In the present embodiment, until the convolution result of the last sublayer is input from the convolution unit 102, the addition unit 103 sets the bit precision of the addition result to be output to be higher than the bit precision of the value calculated by inputting the activation function to the addition result obtained by adding the convolution result of the last sublayer by the activation unit 104. Specifically, the addition unit 103 outputs the result with the bit precision as input from the convolution unit 102. In addition, until the addition result obtained by adding the convolution result of the last sublayer is input, the activation unit 104 sets the bit precision of the addition result stored in the external memory 30 to be higher than the bit precision of the value calculated by inputting the activation function to the addition result obtained by adding the convolution result of the last sublayer. Specifically, the activation unit 104 outputs the result with the bit precision as input from the addition unit 103. The activation unit 104 stores not the actual output feature map but the addition result input from the addition unit 103 in the external memory 30 until the addition result obtained by adding the convolution result of the last sublayer is input. This is because, when the bit precision of the output of the sublayer other than the last sublayer is made the same as the bit precision of the output of the last sublayer, the operational precision is lowered as compared with a case where the layer is not divided. As a result, it is not necessary to change the bit precision at the expense of the operational precision, and the data transferred to the external memory 30 can be reduced.

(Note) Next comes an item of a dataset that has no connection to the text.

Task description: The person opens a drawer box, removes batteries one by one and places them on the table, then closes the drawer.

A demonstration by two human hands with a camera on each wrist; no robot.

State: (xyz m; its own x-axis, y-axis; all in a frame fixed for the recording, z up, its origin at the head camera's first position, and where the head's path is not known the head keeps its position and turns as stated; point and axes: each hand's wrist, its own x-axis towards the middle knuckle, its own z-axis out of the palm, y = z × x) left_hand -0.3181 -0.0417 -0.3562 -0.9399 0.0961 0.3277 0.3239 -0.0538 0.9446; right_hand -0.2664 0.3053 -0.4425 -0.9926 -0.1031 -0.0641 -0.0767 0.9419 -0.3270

For example, in a case where the input feature map is 8 bits and the kernel data is 8 bits, performing multiplication as they are results in 16 bits, and therefore, the inference processing device 10 holds the intermediate result of the convolution processing at 16 bits or more instead of 8 bits. This is because when the inference processing device 10 reduces 16 bits to 8 bits every single convolution and then performs cumulative addition with 8 bits, the operational precision is greatly deteriorated. Then, after the cumulative addition is ended (or after addition of a bias or after input to an activation function in a further later stage), the inference processing device 10 reduces the intermediate result of the convolution processing to the bit precision of the output feature map. Specifically, in the above-described example, the inference processing device 10 reduces the intermediate result of the convolution processing from 16 bits to 8 bits.

FIG. 7 illustrates a schematic diagram for describing bit precision. As illustrated in FIG. 7, the addition unit 103 delivers the addition result obtained by adding the convolution result of the first sublayer and the addition result obtained by adding the convolution result of the intermediate sublayer from the bias adder 25 to the activation arithmetic operation unit 26 with the bit precision as it is. Then, the activation unit 104 stores the addition result obtained by adding the convolution result of the first sublayer and the addition result obtained by adding the convolution result of the intermediate sublayer from the activation arithmetic operation unit 26 to the external memory 30 with the bit precision as it is. Then, the addition unit 103 adds, to the convolution result of the last sublayer, the addition result of the immediately preceding sublayer stored with the bit precision as it is by the activation unit 104.

Next, the setting set for each sublayer will be described.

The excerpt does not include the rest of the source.